*Directions for this task*.
Only the pictures are to be omitted; every entry beneath should otherwise be duplicated exactly.

*Extracted information*.
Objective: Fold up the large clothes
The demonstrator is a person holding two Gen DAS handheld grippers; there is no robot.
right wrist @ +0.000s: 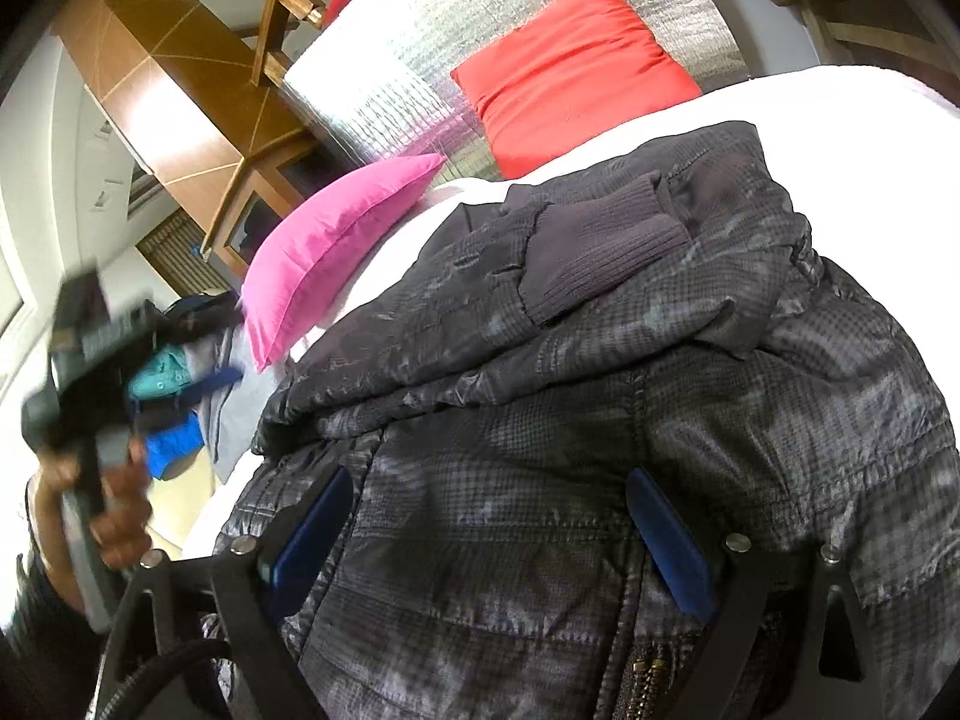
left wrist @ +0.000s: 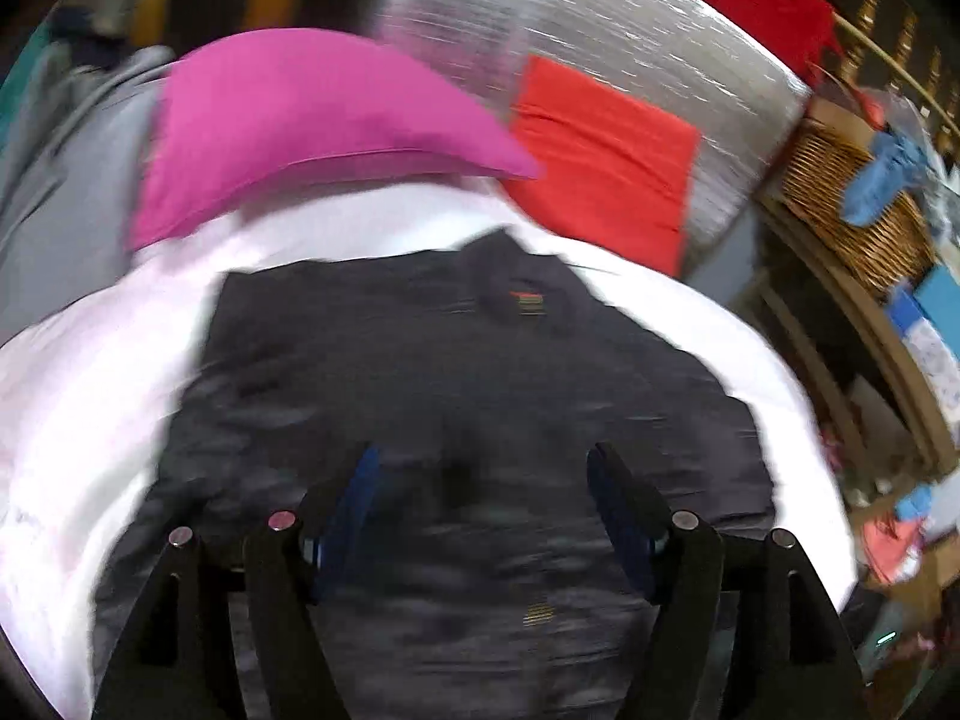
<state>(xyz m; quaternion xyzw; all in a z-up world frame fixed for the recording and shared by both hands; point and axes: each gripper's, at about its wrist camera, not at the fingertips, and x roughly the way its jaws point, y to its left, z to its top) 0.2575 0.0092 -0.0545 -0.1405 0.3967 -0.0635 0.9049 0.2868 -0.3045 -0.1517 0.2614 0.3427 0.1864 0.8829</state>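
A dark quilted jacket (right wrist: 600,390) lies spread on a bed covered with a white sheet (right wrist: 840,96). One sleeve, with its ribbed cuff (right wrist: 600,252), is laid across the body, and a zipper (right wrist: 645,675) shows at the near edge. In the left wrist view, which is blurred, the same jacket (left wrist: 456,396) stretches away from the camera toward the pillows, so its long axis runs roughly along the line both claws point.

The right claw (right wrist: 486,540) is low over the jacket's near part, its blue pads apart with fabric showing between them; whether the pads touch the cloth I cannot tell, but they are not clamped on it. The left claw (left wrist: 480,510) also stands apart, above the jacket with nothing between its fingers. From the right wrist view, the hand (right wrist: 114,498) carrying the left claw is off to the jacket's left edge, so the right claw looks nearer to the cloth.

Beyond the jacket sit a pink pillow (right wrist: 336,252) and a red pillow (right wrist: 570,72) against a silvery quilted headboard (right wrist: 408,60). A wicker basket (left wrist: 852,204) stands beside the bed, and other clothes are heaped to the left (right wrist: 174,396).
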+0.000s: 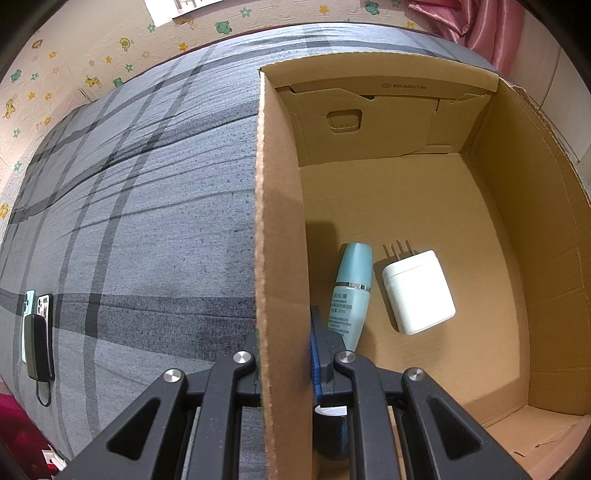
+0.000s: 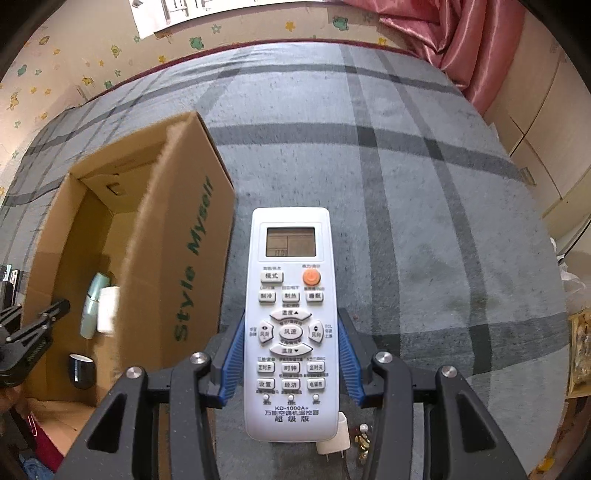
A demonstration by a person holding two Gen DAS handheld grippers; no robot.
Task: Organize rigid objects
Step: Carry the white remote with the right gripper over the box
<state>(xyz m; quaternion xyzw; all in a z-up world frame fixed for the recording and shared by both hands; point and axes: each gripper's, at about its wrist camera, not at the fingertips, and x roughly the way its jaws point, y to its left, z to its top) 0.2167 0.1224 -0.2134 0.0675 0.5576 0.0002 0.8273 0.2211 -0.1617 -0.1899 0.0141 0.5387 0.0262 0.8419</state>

*Result for this task*.
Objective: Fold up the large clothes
The demonstrator is a person holding two Gen DAS handheld grippers; there is no robot.
right wrist @ +0.000s: 
left wrist @ +0.000s: 
<state>(xyz m; quaternion xyzw; all in a z-up world frame fixed for the recording and shared by both hands; point and axes: each gripper's, at about its wrist camera, not at the fingertips, and x roughly the way its jaws point, y to its left, z to its top) 0.2575 0.0092 -0.0545 -0.1405 0.3967 -0.0635 0.9049 0.2868 -0.3045 -0.1517 0.2614 0.3427 0.1864 0.8829</state>
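A dark quilted jacket (right wrist: 600,390) lies spread on a bed covered with a white sheet (right wrist: 840,96). One sleeve, with its ribbed cuff (right wrist: 600,252), is laid across the body, and a zipper (right wrist: 645,675) shows at the near edge. In the left wrist view, which is blurred, the same jacket (left wrist: 456,396) stretches away from the camera toward the pillows, so its long axis runs roughly along the line both claws point.

The right claw (right wrist: 486,540) is low over the jacket's near part, its blue pads apart with fabric showing between them; whether the pads touch the cloth I cannot tell, but they are not clamped on it. The left claw (left wrist: 480,510) also stands apart, above the jacket with nothing between its fingers. From the right wrist view, the hand (right wrist: 114,498) carrying the left claw is off to the jacket's left edge, so the right claw looks nearer to the cloth.

Beyond the jacket sit a pink pillow (right wrist: 336,252) and a red pillow (right wrist: 570,72) against a silvery quilted headboard (right wrist: 408,60). A wicker basket (left wrist: 852,204) stands beside the bed, and other clothes are heaped to the left (right wrist: 174,396).
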+0.000s: 
+0.000s: 
A demonstration by a person holding two Gen DAS handheld grippers; no robot.
Task: Organize rigid objects
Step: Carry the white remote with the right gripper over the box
<state>(xyz m; quaternion xyzw; all in a z-up world frame fixed for the recording and shared by both hands; point and axes: each gripper's, at about its wrist camera, not at the fingertips, and x roughly the way its jaws point, y to its left, z to its top) 0.2167 0.1224 -0.2134 0.0675 0.5576 0.0002 0.8273 0.2211 -0.1617 -0.1899 0.0141 0.5387 0.0262 0.8419</state>

This completes the requested output.